**WHAT YOU NEED TO DO**
Exercise in exact copying: restate word for word only the lines below from the one containing "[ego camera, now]" through the one containing "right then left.", omitting any pictures.

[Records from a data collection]
------------------------------------

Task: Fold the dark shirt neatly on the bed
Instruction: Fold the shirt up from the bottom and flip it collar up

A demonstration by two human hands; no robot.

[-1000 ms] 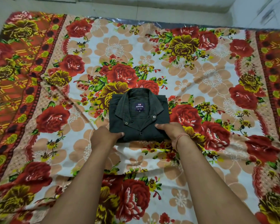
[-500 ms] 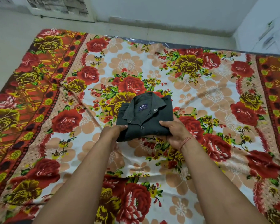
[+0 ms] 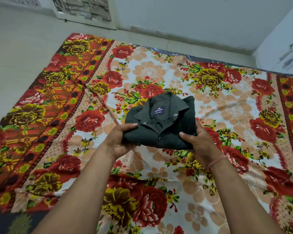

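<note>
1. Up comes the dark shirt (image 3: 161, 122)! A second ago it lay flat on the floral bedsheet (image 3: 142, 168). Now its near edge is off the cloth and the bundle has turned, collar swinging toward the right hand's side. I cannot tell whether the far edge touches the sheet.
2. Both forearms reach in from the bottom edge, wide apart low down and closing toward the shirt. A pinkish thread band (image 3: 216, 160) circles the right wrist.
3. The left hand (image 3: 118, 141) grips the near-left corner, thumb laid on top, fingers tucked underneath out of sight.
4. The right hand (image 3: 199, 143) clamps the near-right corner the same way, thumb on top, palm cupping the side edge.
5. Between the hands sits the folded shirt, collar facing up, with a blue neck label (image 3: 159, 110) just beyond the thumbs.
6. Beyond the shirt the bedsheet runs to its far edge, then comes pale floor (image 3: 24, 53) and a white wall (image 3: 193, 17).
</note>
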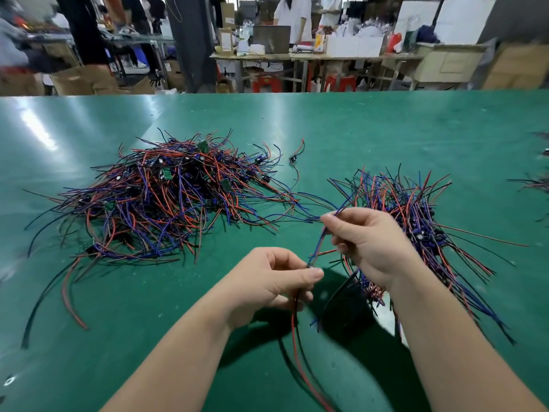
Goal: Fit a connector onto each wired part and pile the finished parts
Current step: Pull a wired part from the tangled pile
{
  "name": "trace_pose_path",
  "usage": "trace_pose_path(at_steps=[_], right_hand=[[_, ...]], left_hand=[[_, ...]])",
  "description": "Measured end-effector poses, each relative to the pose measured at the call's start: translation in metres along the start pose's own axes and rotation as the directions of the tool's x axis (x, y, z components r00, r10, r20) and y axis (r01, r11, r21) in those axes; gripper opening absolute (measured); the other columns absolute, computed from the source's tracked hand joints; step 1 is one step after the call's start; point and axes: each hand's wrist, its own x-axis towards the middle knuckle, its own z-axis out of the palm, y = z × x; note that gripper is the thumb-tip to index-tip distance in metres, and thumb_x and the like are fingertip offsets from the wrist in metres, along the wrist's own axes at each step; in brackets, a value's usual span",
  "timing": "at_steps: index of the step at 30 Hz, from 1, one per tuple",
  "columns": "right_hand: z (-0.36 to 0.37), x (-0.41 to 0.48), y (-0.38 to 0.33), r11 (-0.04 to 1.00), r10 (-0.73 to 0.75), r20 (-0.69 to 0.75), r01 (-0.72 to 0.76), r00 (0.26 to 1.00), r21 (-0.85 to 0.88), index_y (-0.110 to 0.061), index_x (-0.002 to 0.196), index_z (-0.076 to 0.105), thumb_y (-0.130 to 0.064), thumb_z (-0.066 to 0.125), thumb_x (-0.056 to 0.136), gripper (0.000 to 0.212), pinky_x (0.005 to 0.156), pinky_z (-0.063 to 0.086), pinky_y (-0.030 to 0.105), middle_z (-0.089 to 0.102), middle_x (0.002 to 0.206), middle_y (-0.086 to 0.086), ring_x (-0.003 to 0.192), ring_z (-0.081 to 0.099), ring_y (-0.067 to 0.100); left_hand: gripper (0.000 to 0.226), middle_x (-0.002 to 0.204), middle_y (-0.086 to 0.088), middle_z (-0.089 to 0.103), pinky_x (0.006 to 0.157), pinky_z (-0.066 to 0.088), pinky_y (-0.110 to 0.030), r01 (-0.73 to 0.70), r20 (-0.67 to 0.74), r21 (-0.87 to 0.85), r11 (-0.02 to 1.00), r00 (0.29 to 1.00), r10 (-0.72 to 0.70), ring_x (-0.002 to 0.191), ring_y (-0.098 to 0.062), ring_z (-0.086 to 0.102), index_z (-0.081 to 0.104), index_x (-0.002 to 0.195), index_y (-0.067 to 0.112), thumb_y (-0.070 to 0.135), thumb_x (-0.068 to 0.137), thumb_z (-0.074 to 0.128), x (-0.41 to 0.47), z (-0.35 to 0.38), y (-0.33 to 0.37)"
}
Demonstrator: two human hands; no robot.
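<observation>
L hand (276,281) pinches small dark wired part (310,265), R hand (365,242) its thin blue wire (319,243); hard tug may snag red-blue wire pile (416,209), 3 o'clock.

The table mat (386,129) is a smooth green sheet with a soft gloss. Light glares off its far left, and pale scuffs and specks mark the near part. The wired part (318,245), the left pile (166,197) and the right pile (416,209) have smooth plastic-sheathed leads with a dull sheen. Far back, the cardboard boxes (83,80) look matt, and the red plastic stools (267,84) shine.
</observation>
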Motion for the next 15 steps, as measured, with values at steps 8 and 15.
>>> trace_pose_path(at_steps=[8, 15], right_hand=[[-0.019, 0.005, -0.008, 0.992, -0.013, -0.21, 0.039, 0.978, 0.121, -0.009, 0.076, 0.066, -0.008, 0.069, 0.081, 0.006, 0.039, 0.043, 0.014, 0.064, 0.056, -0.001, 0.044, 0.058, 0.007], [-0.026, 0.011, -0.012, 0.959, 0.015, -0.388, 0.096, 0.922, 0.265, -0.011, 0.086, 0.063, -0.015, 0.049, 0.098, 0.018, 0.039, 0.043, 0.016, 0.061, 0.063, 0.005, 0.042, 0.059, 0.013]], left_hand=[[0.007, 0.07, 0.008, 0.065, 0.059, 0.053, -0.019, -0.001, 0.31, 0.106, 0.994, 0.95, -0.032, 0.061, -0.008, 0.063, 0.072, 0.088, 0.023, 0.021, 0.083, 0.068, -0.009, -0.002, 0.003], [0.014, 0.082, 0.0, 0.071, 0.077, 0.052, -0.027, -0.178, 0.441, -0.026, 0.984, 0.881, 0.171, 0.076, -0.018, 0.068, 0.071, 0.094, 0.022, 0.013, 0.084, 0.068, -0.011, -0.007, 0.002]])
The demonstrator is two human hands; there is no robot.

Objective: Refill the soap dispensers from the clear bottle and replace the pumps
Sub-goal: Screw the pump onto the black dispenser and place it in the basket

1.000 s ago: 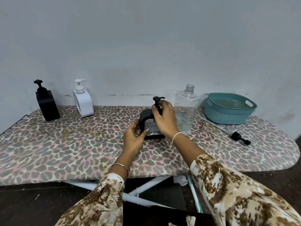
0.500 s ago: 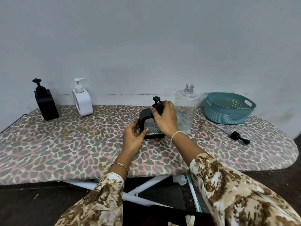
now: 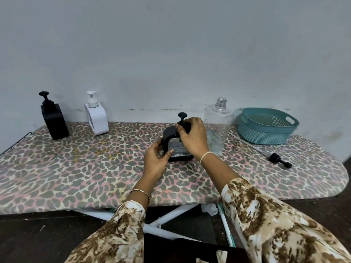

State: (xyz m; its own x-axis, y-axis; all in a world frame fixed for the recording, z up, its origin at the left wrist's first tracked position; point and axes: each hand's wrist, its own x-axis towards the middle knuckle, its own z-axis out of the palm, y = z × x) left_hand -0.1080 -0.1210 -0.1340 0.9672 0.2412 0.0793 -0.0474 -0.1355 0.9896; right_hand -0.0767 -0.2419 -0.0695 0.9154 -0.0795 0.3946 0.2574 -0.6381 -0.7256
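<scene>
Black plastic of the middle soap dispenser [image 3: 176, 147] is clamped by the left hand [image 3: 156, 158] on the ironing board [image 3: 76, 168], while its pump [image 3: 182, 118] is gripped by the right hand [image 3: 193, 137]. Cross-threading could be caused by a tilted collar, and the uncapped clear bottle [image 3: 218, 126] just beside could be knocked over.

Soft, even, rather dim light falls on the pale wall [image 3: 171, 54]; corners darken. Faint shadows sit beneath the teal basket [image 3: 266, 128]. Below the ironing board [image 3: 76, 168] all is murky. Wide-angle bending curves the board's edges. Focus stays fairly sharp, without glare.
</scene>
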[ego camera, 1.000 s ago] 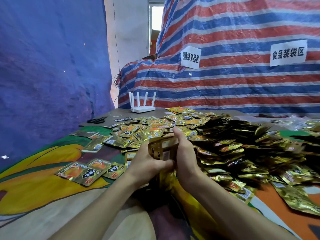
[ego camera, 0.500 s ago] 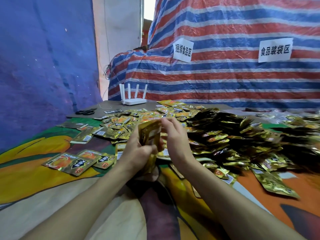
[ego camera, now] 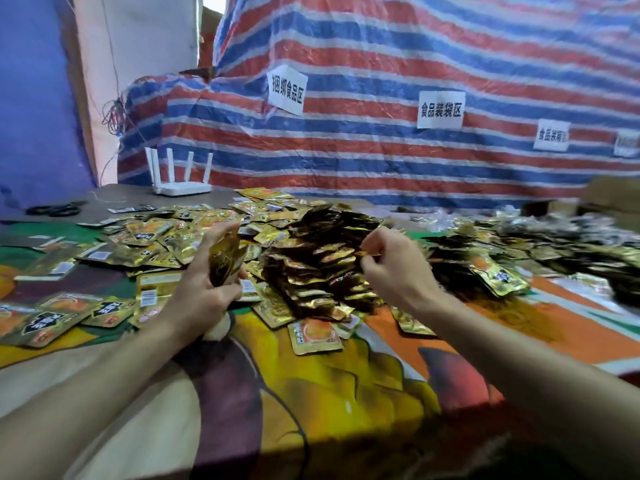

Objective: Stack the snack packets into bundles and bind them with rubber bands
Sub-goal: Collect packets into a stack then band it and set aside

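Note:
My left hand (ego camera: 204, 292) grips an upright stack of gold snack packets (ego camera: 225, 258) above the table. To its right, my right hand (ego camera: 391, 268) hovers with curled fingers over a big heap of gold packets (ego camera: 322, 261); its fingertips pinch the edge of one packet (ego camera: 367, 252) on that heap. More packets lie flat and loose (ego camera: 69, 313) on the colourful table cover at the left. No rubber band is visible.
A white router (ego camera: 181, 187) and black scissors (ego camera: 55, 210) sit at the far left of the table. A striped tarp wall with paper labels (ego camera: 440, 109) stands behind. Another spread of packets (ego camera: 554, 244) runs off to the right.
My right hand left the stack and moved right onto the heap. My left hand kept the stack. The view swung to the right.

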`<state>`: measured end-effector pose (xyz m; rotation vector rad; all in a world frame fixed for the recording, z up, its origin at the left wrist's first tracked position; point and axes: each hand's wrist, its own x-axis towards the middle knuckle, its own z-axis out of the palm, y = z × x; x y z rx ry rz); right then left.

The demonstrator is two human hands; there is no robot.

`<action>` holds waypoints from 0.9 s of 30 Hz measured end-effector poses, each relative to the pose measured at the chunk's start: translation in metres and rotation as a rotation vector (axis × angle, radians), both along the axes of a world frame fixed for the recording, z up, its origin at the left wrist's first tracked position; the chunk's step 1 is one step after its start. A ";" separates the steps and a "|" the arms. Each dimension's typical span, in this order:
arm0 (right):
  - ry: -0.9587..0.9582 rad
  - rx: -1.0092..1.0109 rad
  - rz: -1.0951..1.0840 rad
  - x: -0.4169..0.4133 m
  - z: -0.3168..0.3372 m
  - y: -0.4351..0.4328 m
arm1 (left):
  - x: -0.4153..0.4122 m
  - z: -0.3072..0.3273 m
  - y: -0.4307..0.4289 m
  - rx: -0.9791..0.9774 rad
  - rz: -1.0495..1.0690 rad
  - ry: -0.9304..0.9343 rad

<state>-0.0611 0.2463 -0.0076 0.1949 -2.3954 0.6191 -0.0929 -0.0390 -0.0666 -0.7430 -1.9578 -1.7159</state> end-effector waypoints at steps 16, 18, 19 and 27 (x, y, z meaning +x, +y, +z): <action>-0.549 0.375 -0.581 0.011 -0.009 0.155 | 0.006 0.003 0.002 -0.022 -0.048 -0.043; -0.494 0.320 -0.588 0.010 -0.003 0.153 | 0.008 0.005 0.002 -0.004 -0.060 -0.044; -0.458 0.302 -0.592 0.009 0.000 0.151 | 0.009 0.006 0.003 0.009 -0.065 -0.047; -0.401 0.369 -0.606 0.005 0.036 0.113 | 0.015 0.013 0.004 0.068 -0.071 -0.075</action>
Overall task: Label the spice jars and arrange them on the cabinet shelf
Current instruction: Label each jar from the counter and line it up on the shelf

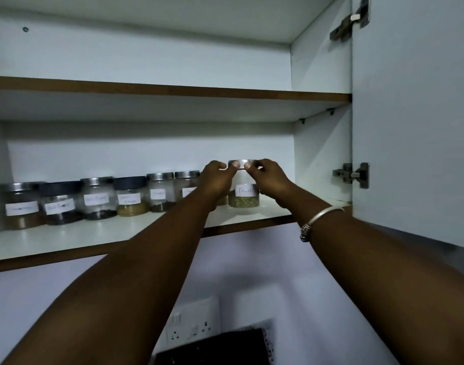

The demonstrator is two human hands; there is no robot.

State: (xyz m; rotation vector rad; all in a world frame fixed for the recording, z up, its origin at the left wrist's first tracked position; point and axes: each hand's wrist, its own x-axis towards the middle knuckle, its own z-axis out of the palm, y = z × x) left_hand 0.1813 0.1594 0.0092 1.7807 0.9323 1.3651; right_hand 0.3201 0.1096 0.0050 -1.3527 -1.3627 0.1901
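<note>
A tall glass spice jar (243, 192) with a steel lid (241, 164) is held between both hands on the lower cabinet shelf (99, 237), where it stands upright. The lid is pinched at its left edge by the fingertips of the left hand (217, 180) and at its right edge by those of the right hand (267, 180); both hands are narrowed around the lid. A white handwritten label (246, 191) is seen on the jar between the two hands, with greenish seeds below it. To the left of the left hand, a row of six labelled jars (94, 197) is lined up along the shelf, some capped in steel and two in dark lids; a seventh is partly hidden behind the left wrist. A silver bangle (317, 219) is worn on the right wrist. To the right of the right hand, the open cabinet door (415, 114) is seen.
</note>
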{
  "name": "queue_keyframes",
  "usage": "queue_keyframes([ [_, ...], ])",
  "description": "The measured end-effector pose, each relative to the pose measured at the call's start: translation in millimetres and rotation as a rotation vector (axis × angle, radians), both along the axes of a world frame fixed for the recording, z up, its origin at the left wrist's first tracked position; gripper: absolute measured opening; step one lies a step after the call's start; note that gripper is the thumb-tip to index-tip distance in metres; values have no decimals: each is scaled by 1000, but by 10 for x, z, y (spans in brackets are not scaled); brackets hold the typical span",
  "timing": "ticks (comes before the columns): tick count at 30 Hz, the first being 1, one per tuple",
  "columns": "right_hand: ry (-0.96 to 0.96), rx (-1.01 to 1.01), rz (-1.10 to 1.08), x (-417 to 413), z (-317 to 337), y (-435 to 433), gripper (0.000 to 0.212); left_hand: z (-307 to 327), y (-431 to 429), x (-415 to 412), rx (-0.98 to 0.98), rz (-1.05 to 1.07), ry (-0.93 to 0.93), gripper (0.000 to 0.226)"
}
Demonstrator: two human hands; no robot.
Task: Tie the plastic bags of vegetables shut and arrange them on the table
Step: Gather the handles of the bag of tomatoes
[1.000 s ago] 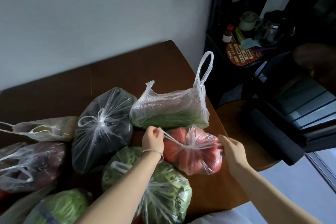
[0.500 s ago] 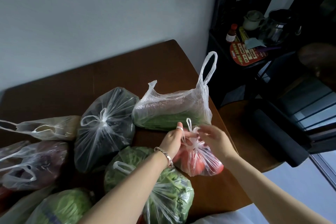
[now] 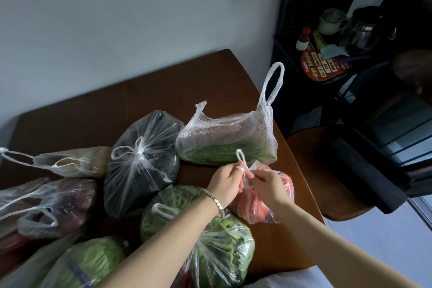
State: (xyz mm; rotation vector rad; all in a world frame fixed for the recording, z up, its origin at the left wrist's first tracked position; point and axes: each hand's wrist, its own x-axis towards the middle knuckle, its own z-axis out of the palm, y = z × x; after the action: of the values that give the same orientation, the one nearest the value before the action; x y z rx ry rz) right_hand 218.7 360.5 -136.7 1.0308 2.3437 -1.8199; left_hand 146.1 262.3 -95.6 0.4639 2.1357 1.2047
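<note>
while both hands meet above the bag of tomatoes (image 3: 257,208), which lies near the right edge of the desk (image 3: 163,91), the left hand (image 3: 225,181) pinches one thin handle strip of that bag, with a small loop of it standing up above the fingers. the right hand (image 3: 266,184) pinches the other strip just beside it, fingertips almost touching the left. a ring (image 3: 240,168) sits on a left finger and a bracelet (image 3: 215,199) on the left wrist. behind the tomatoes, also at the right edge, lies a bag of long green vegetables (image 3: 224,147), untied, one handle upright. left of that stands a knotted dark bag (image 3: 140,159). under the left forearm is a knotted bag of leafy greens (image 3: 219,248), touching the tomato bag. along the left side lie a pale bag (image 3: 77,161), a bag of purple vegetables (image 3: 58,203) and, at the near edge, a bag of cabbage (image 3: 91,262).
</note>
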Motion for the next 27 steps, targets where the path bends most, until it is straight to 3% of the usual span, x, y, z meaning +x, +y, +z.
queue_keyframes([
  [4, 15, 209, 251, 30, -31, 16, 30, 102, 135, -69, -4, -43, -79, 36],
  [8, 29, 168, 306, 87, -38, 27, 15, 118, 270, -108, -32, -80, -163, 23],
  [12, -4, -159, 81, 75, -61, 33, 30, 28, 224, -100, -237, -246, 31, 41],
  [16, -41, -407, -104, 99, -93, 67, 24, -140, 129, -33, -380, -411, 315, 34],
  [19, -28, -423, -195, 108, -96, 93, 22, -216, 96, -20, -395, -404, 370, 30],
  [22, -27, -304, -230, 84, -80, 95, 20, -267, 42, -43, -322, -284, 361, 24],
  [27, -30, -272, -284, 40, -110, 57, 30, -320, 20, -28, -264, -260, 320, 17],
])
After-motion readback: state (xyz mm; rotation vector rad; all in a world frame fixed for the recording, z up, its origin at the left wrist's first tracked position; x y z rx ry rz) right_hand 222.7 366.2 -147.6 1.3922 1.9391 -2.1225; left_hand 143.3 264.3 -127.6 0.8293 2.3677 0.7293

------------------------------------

**TASK RESPONSE**
[ego camera, now] 

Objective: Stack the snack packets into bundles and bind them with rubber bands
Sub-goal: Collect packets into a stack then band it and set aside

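Note:
My left hand (ego camera: 204, 292) grips an upright stack of gold snack packets (ego camera: 225, 258) above the table. To its right, my right hand (ego camera: 391, 268) hovers with curled fingers over a big heap of gold packets (ego camera: 322, 261); its fingertips pinch the edge of one packet (ego camera: 367, 252) on that heap. More packets lie flat and loose (ego camera: 69, 313) on the colourful table cover at the left. No rubber band is visible.
A white router (ego camera: 181, 187) and black scissors (ego camera: 55, 210) sit at the far left of the table. A striped tarp wall with paper labels (ego camera: 440, 109) stands behind. Another spread of packets (ego camera: 554, 244) runs off to the right.
My right hand left the stack and moved right onto the heap. My left hand kept the stack. The view swung to the right.
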
`<state>`: measured end-effector pose (xyz m; rotation vector rad; all in a world frame fixed for the recording, z up, its origin at the left wrist's first tracked position; point and axes: each hand's wrist, its own x-axis towards the middle knuckle, its own z-axis out of the palm, y = z × x; x y z rx ry rz); right then left.

Nothing else is needed for the answer.